• _Work order_
Write out only the lines running from the one that contains "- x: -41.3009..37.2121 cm" to the end of the material, both ends included.

• _The data_
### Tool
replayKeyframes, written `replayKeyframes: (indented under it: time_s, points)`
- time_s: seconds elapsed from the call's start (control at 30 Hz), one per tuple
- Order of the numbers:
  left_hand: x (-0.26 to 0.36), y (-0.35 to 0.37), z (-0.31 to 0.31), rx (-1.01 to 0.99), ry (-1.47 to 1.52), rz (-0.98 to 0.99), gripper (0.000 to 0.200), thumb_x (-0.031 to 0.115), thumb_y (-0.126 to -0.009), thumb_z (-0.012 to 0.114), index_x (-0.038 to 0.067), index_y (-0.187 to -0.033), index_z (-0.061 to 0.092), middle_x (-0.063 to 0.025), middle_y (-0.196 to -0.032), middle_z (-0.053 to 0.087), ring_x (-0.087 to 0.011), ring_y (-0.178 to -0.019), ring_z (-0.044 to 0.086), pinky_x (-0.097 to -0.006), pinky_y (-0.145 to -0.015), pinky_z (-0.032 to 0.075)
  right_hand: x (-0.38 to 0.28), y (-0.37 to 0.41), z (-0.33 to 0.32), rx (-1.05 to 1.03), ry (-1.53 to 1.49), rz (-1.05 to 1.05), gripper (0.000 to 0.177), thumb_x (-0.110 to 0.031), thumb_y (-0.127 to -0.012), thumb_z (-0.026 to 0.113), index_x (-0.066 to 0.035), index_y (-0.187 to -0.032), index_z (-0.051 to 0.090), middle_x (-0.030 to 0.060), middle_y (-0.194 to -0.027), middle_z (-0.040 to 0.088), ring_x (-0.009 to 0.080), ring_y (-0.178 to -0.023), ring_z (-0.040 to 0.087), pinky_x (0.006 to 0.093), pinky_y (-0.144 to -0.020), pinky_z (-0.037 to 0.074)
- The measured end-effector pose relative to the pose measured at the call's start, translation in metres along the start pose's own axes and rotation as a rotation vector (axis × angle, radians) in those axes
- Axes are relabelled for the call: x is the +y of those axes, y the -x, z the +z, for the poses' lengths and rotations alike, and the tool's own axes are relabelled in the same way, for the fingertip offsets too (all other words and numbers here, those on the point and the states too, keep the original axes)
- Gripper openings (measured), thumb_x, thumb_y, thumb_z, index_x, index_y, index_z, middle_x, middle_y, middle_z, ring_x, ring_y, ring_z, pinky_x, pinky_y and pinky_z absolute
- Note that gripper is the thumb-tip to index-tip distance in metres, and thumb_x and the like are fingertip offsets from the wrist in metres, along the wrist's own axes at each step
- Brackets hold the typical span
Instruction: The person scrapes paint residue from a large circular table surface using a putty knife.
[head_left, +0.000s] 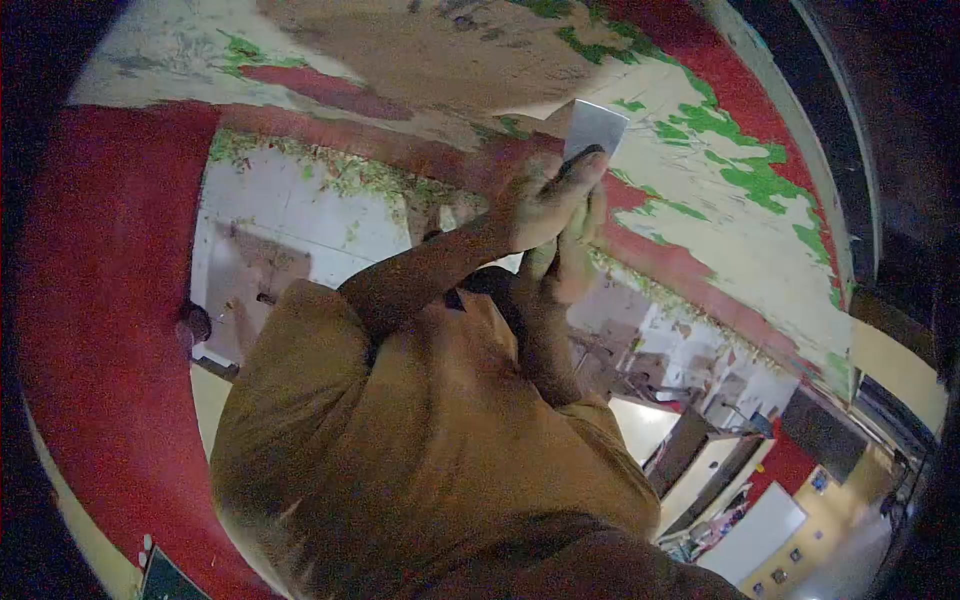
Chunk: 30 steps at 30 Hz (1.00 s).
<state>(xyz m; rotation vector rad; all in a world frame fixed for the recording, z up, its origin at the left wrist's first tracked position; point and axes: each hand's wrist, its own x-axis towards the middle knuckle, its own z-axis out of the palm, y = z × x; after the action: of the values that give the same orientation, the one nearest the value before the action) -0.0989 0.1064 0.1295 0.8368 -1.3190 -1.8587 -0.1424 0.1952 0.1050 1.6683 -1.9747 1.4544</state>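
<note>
A paint scraper (597, 128) with a broad flat metal blade lies against the wall (700, 130), where red and green paint shows in patches among bare cream plaster. My left hand (545, 208) is closed around the scraper near the blade, thumb stretched along it. Close beside it, my right hand (572, 265) is also closed and appears to grip the handle, which is mostly hidden by the fingers. Both forearms reach out from brown sleeves.
Paint flakes lie over the white tiled floor (290, 195) along the wall's foot. A solid red wall (110, 300) stands to the left, with a dark rounded object (194, 324) near it. Shelving (700, 470) and a white panel (755, 530) stand at the lower right.
</note>
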Motion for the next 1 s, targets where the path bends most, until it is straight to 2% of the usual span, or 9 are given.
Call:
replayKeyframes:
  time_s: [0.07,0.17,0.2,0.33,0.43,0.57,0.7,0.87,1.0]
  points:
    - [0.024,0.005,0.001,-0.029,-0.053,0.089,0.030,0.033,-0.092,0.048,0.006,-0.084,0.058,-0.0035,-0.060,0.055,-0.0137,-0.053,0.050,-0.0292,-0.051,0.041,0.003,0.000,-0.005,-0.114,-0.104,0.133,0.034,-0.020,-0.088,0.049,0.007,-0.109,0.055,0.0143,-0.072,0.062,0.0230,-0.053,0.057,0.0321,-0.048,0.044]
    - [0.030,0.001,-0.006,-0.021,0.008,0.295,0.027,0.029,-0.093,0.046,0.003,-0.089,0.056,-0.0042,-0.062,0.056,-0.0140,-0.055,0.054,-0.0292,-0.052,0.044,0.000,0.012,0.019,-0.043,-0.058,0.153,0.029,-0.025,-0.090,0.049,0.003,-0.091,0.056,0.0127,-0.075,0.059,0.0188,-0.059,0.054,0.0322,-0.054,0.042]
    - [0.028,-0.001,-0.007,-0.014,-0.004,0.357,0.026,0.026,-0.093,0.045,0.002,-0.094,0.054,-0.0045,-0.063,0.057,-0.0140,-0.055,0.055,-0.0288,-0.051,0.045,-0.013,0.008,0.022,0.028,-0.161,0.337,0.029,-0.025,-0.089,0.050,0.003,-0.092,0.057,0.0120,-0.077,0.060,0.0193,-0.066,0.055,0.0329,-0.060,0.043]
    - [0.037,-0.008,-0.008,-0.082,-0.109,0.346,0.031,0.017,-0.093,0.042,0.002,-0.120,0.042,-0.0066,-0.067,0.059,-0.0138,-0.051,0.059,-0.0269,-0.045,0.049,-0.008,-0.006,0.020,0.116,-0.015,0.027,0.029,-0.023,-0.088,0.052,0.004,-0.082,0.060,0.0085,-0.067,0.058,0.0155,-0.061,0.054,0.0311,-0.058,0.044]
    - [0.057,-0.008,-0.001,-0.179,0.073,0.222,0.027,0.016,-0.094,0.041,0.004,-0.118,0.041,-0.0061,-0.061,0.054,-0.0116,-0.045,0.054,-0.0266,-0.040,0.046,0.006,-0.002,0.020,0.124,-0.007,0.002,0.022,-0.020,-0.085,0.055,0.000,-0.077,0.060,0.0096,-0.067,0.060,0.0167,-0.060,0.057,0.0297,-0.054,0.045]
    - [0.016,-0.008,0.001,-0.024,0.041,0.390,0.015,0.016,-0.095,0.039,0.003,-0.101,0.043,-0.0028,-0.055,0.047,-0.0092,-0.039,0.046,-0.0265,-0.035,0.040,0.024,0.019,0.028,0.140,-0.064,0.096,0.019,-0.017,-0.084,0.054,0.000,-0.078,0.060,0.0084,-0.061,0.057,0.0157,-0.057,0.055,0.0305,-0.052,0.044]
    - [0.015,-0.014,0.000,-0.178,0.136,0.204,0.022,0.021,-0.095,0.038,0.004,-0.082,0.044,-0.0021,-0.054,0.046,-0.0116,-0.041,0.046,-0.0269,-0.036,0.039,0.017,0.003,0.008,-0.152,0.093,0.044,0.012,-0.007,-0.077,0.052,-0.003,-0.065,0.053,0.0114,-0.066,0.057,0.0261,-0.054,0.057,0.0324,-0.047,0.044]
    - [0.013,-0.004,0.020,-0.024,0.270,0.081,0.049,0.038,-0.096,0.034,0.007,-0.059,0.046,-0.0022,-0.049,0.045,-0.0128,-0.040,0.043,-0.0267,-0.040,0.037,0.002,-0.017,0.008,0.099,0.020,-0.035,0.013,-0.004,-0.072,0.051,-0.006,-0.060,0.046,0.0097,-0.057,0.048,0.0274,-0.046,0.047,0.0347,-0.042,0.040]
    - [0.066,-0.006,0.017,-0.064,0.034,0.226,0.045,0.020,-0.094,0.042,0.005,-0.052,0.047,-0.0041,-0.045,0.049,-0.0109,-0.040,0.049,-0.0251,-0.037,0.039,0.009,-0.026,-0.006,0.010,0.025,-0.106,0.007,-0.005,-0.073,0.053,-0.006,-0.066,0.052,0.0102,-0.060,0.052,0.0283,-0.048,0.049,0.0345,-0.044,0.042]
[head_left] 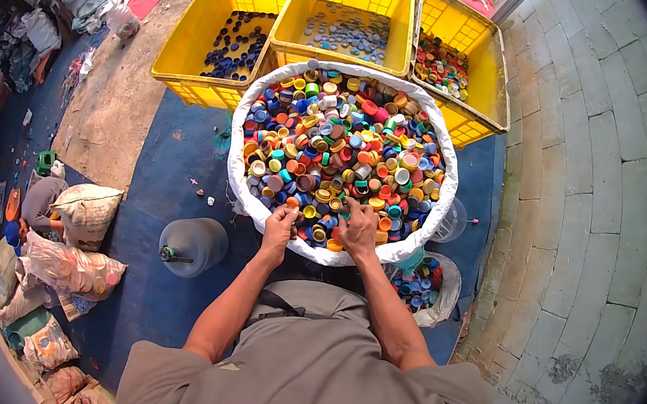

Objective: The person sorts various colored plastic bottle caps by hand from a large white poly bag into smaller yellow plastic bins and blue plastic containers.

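A wide round container with a white cloth rim is heaped with multicoloured bottle caps. Over its near edge, my left hand is closed, with an orange bottle cap at its fingertips. My right hand is among the caps to the right of it, thumb and fingers curled together. Whatever those right fingers hold is too small and hidden to name. Both hands are apart from each other.
Behind the heap stand a yellow crate with dark blue caps, another yellow crate with pale caps, and a third yellow crate with mixed caps. A large clear bottle, a cap bag, filled sacks and a bent-over person are nearby.
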Demonstrator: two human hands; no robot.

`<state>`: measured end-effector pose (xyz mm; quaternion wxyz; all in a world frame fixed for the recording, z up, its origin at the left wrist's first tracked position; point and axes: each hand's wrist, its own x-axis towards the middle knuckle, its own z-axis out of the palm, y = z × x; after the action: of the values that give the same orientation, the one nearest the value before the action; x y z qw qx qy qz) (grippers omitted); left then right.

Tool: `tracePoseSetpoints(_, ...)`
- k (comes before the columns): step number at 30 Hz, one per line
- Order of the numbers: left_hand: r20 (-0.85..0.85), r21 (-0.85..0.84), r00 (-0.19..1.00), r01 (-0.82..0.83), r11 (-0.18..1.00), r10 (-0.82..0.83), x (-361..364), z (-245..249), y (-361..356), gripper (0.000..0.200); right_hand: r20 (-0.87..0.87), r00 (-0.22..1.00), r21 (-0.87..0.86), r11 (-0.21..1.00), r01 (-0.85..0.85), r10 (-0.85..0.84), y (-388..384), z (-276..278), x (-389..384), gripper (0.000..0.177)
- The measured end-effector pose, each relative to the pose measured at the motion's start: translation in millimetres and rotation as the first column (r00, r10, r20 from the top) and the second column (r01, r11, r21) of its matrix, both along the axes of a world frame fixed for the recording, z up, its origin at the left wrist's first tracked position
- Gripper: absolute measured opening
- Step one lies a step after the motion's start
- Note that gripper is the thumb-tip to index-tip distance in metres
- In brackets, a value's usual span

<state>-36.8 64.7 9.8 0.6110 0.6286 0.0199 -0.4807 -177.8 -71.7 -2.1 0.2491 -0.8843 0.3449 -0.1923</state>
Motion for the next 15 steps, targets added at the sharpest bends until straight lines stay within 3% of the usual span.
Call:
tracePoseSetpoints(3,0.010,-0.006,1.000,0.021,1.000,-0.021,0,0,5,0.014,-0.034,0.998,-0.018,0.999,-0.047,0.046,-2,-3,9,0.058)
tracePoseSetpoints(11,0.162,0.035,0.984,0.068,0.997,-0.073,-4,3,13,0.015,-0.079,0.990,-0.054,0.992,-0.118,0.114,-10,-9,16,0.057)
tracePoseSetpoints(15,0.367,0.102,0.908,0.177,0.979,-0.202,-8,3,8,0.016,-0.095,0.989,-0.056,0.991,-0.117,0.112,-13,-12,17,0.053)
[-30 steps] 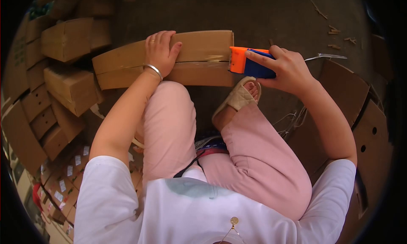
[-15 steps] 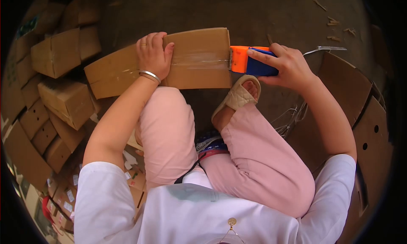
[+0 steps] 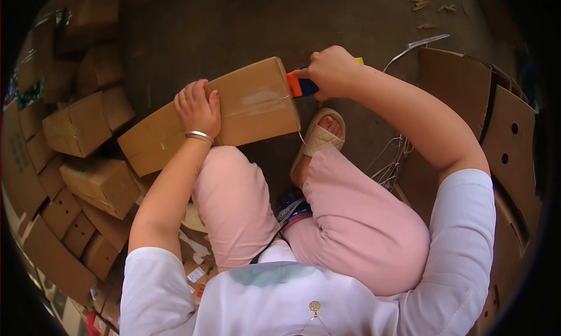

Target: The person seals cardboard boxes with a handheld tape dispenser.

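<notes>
A long cardboard box [image 3: 251, 105] lies slanted across in front of my knees, a shiny strip of clear tape along its upper face. My left hand [image 3: 200, 109] grips the box near its middle, fingers at the far edge and thumb apart. At the box's right end, my right hand [image 3: 334, 72] is closed around an orange-and-blue tape dispenser [image 3: 305, 86]. The dispenser's orange front meets the box's end face; its far side is hidden by my hand.
Folded cardboard boxes [image 3: 87, 123] are piled on the left. Large cardboard sheets [image 3: 453, 82] with round holes stand on the right. White straps [image 3: 388, 169] lie by my sandalled foot [image 3: 327, 131], and cardboard scraps [image 3: 426, 26] are on the floor.
The box has tilted, its right end now pointing away from me. My right hand has moved left and up with the tape dispenser and turned it round the box's end. The left hand keeps its hold.
</notes>
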A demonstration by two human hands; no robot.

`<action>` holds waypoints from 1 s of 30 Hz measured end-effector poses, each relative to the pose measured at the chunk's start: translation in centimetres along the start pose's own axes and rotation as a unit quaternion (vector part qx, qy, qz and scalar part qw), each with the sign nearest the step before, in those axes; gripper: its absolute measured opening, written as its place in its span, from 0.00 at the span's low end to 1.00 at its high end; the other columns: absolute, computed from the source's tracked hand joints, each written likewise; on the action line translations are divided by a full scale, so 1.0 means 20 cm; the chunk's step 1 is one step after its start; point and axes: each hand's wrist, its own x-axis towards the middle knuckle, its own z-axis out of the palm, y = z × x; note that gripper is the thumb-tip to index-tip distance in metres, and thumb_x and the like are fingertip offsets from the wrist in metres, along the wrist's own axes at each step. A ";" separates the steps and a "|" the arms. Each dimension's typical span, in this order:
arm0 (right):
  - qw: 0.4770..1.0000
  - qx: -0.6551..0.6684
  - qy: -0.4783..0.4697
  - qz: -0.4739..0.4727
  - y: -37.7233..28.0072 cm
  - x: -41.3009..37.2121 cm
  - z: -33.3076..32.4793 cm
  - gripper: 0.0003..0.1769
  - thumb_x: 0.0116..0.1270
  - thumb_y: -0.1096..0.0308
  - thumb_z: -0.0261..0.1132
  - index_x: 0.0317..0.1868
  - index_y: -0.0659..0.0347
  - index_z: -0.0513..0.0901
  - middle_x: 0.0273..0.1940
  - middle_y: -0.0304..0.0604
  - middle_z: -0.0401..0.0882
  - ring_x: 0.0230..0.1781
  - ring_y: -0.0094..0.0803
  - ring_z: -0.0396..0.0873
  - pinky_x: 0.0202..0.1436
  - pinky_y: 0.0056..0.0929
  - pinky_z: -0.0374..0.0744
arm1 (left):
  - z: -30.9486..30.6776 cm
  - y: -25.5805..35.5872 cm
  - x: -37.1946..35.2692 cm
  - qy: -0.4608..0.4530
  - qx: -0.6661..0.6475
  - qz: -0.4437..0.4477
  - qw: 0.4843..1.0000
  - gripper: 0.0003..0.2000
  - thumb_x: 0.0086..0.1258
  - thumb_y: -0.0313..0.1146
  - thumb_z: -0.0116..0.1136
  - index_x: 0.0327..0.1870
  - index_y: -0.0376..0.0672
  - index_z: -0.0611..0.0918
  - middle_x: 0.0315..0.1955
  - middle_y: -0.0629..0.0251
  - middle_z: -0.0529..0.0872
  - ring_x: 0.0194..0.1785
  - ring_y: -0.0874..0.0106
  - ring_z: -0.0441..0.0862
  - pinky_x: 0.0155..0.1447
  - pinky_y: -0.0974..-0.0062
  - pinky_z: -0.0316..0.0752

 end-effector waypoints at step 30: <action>0.711 0.542 0.366 0.259 -0.20 -0.13 0.43 0.44 0.52 0.43 0.72 0.71 0.38 0.70 0.41 0.47 0.82 0.40 0.40 0.83 0.49 0.35 0.79 | -0.40 -1.32 -0.87 -0.198 -0.132 -0.651 0.721 0.41 0.69 0.63 0.49 0.73 0.40 0.60 0.67 0.52 0.66 0.68 0.54 0.66 0.69 0.56 0.62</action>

• _Answer area_
  - x: -41.3009..37.2121 cm
  - z: -33.3076..32.4793 cm
  - gripper: 0.0003..0.1769
  - thumb_x: 0.0116..0.1270
  - thumb_y: -0.1096..0.0308
  - thumb_z: -0.0261..0.1132
  - index_x: 0.0317..0.1868
  - index_y: -0.0659..0.0347
  - index_z: -0.0513..0.0901
  - middle_x: 0.0273..0.1940
  - middle_y: -0.0304..0.0604
  - middle_z: -0.0401..0.0882
  - ring_x: 0.0230..0.1781
  - ring_y: -0.0094..0.0803
  - ring_z: -0.0396..0.0873
  - pinky_x: 0.0202..0.1436
  - pinky_y: 0.0056..0.0929
  - pinky_z: -0.0374..0.0744
arm1 (left):
  - z: -30.9486..30.6776 cm
  - y: -25.5805..35.5872 cm
  - x: -37.1946..35.2692 cm
  - qy: -0.4608..0.4530
  - qx: -0.6661..0.6475
  - qz: -0.4437..0.4477
  - qw: 0.4843..1.0000
  - gripper: 0.0003..0.2000
  - thumb_x: 0.0086..0.1258
  - thumb_y: -0.0313..0.1146
  - thumb_z: -0.0116..0.1136
  - index_x: 0.0327..0.1870
  - index_y: -0.0376..0.0672
  - index_z: -0.0611..0.0918
  - middle_x: 0.0315..0.1955
  - middle_y: -0.0629..0.0251
  - middle_z: -0.0529..0.0872
  - ring_x: 0.0194..0.1785
  - ring_y: -0.0874..0.0106
  - ring_z: -0.0441..0.0862
  - pinky_x: 0.0155..0.1447
  - pinky_y: -0.0974..-0.0062
  - pinky_z: -0.0316..0.0752

 end-effector waypoints at step 30: <action>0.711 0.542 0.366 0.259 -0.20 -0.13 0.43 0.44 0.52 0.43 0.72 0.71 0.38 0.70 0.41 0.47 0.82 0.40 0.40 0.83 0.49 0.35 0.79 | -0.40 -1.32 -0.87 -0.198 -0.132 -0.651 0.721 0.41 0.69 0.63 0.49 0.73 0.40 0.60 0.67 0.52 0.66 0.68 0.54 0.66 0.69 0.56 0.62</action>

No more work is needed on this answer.